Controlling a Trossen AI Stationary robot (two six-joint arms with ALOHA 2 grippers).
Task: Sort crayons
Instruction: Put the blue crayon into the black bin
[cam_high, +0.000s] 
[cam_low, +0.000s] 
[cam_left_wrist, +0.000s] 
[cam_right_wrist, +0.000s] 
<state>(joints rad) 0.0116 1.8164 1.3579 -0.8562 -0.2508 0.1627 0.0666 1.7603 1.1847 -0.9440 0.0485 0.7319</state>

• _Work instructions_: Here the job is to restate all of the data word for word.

• _Answer section_:
Controlling a Trossen AI Stationary robot (two six-joint arms with ALOHA 2 grippers).
Task: Sort crayons
Instruction: Put the blue crayon into the black bin
[cam_high, +0.000s] 
[cam_low, +0.000s] 
[cam_left_wrist, +0.000s] 
[cam_right_wrist, +0.000s] 
<state>(joints rad) 0.0116 1.8164 1.3579 -0.8562 -0.2508 0.1627 0.0666 1.7603 1.1847 -0.9440 0.0485 0.7319</state>

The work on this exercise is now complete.